I have been tooing and throwing at getting bike number two, eBay hunting carbon road bikes upto £1500, but at 15 stone what the hell is the differnce going to be saving a bit of weight on the frame, and christ I reckon I would look pretty funny too. So for me it will be my 13.5 stone treat. For now my Muirwoods 29er will suffice


----------



## HLaB (12 Oct 2010)

I used to think that a flat bar was better in traffic and wanted something light and fast for my old 17.5mile oneway commute and bought the sirrus (formerly a flat bar road bike). I've since discovered drop bar road bikes and found out how much more efficient they are and their brakes are fab (100x better than my circa 1985 Raleigh Racer). My current Hybrid is built like a tank, weighs the proverbial ton but its practical and is of less value so it'd be my choice for shorter journeys. For any commute of distance drops would be my preference.


----------



## J4CKO (12 Oct 2010)

I started on a road bike I was given, that got "ungiven" (brother in law) so I bought a Cannondal Bad Boy that took a while to get used to, was ok but when CTW came round again I got a Spec Allez Elite, much nicer to ride, lovely ride, nice lope and not too twitchy.

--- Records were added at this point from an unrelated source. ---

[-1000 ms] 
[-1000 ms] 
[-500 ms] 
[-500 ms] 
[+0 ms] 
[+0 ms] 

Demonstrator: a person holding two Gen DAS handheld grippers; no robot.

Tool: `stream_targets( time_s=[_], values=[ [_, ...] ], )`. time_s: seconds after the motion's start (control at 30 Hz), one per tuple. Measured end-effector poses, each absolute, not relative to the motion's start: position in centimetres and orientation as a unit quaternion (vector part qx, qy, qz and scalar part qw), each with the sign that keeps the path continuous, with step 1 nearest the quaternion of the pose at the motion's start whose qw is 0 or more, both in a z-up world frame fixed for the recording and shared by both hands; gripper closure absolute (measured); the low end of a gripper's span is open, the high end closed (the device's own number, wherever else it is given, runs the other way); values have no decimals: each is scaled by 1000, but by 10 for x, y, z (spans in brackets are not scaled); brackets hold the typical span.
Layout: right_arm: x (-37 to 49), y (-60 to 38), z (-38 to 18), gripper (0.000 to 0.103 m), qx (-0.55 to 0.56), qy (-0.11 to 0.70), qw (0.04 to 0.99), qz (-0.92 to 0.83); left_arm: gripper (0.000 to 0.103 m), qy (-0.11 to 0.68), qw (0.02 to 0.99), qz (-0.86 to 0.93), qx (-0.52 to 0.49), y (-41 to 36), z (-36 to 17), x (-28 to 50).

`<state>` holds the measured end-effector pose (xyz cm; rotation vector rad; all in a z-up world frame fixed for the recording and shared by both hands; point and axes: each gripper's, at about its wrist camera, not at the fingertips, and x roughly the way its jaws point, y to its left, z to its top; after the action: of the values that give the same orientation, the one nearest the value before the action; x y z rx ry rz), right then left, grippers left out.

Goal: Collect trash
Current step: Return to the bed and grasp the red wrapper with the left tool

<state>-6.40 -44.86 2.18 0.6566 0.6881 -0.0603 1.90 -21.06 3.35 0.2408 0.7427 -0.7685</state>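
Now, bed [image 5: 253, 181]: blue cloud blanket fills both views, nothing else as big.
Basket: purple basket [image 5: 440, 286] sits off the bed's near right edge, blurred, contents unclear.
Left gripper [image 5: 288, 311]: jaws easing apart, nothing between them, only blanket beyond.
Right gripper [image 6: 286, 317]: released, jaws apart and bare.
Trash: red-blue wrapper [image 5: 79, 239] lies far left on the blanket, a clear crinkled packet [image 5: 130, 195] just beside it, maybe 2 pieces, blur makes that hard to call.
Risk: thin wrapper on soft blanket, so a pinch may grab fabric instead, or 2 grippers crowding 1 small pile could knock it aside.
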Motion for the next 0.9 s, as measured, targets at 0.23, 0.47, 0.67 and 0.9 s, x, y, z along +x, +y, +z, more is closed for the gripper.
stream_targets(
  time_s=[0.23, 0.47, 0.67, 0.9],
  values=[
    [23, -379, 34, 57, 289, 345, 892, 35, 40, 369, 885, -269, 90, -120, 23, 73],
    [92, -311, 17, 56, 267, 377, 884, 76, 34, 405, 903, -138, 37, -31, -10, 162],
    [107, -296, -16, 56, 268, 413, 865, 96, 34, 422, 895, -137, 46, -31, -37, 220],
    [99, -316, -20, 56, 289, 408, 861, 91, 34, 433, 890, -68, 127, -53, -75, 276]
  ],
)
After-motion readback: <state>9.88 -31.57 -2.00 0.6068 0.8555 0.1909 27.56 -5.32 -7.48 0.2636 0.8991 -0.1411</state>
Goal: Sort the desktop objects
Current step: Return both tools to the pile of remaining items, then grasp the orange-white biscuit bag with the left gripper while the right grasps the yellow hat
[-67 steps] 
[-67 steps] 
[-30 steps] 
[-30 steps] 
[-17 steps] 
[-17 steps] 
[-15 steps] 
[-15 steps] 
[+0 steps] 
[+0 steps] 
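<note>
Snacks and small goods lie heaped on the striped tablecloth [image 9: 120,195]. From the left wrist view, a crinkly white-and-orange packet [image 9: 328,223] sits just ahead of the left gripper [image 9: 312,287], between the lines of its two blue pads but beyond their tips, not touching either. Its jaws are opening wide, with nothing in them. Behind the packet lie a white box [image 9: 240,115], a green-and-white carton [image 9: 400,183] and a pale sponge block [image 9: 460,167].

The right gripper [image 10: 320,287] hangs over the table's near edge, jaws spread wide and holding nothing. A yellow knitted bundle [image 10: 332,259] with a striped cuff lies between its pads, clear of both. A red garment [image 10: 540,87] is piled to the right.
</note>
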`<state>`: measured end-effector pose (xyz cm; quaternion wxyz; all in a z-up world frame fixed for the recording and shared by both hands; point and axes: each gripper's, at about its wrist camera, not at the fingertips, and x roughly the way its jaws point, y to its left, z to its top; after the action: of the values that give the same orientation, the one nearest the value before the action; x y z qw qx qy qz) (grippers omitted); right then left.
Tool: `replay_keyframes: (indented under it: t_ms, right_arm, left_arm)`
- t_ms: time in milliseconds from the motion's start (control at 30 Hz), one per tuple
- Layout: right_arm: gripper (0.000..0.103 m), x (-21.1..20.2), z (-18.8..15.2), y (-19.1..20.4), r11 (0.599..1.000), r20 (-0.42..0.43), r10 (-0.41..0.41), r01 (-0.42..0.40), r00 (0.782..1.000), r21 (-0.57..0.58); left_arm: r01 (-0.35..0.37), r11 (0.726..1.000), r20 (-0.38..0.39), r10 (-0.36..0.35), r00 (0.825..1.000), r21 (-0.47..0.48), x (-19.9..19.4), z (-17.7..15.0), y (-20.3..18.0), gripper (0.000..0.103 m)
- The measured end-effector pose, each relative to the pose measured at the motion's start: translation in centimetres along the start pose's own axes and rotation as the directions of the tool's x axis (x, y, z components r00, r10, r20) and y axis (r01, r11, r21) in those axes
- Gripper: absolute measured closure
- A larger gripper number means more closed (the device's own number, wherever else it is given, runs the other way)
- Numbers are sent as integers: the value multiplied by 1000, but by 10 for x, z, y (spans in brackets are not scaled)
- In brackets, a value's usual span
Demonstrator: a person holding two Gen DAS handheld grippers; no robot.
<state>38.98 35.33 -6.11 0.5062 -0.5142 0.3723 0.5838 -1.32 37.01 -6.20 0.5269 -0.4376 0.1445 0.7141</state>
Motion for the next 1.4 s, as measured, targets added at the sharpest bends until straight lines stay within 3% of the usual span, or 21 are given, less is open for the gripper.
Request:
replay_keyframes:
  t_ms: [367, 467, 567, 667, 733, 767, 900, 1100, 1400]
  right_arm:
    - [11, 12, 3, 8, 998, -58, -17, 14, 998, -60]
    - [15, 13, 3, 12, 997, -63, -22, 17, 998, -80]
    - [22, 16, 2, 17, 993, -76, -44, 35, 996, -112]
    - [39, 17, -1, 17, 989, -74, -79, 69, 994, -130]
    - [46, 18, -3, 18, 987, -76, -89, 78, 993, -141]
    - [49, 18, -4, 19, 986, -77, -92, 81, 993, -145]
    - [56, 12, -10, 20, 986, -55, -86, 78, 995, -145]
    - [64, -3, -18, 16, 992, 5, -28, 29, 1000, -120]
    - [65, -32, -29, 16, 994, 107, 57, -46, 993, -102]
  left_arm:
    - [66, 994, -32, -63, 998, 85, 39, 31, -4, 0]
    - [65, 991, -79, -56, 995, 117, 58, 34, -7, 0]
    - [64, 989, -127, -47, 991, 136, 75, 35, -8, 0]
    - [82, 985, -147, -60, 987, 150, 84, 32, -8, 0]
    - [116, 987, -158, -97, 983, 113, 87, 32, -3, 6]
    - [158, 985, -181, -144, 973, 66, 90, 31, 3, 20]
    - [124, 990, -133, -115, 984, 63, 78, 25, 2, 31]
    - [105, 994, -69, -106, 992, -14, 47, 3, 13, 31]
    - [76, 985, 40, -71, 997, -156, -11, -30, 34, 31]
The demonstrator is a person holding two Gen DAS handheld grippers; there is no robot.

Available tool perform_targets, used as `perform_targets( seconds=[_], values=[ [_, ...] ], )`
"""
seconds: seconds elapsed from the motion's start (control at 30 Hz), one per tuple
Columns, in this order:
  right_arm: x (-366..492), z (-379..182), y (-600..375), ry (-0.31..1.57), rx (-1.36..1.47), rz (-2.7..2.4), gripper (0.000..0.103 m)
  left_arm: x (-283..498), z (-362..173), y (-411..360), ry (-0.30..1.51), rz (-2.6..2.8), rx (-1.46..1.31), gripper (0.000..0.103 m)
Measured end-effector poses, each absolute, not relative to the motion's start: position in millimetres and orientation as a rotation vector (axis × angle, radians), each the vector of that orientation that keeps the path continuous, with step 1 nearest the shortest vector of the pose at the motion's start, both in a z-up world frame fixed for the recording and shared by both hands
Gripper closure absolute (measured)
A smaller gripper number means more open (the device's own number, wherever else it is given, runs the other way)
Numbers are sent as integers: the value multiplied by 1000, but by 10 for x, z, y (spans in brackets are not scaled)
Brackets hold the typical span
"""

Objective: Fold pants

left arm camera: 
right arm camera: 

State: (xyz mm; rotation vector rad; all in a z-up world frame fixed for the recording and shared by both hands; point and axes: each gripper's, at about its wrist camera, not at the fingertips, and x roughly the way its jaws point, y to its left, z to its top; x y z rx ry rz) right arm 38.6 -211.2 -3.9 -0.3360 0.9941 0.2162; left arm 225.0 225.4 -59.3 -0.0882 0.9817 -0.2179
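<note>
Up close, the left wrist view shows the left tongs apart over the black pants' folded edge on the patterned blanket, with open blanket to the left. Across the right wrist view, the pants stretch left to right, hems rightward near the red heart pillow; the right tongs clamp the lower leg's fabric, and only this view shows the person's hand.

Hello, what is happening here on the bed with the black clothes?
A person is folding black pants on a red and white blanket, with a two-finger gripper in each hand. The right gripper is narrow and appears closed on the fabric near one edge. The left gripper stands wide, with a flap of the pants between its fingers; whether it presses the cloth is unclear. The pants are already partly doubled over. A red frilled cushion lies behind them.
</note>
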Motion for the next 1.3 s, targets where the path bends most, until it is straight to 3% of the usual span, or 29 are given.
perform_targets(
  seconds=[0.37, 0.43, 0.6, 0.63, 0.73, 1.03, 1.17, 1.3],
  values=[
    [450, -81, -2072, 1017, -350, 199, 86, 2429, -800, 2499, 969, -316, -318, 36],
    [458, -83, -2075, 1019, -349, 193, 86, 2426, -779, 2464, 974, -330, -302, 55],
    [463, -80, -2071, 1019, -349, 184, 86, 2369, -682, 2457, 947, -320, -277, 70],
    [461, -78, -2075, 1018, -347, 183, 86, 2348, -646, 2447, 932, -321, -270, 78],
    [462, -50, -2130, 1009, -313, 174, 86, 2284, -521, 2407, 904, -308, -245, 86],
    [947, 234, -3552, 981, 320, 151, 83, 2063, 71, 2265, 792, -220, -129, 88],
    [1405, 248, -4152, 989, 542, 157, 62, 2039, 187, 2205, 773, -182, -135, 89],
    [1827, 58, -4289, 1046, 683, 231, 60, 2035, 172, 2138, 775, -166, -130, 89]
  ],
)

I prefer the lower bottom bracket and longer pedal stroke to the Hybrid, the hybrid is better in town but most of my riding isnt town and riding accordingly make enough difference.


----------



## Maz (12 Oct 2010)

Road bike all the way.

I had the usual misgivings about road bikes for commuting (low head position, traffic visibility, position of brakes, etc), but they are unfounded.

I wouldn't go back to riding flat-bar, given the choice.

And it _is _a personal choice.


----------



## J4CKO (12 Oct 2010)

I am thinking of selling my Cannondale Bad Boy, rode it a couple of weeks back and didn't enjoy it compared to the road bike, it just feels so right, it even seems tougher, was breaking spokes on the Cannondale on the rear, this is still 100 percent true and though whilst I am careful, I am no more careful than with the Cannondale, suspect having a stronger rear built by Rick Green cycles was a good move, its still like new despite potholes and 16 stones of me plus laptop and other stuff. Still tackle Bridle paths, farm tracks, muddy paths etc, I think the perception is Road Bikes are fragile, I don't think they are, the Allez isnt but then it isnt super light waif like thing at 20 lbs, still bloody light though.

Did I mention that i love it ?


----------



## jimboalee (13 Oct 2010)

LOCO said:


> er will do
> 
> 
> I know you seem like an abrassive sod at times (no offence), but darn you hit the nail on this and many other subjects.
> ...



Would you like me as your PT Sergeant ?


----------



## jimboalee (13 Oct 2010)

Here's the 'little' bike for nipping eight miles across the East side of Birmingham, when the job requires.
Dyno lights, back box, full mudguards, chainguard, low gears ( 32, 42 & 56 inches ) and sprung saddle for comfort.
Top ratio of 56 inches pulls speed down to 14 mph at 83sh rpm. This means the time is longer than other bikes, but sweat is non-existant. Spare undies in back box with PRK, bin liner, cable lock and carton of milk for coffee.


----------



## fixedfixer (13 Oct 2010)

Take a look at the Marin Toscana. I've had Galaxy tourers in the past but really like the Toscana. Comes with mechanical disc brakes, carbon fork and lots of braze on points. Has clearance for full sks mudguards and 35c tyres. Some people dislike the Sora shifters but the do the job. I think the gearing is a little high but that's an individual choice. Have done a camping tour on one of these using a Tubus Disco Rack.


----------



## Andrew_P (13 Oct 2010)

jimboalee said:


> Would you like me as your PT Sergeant ?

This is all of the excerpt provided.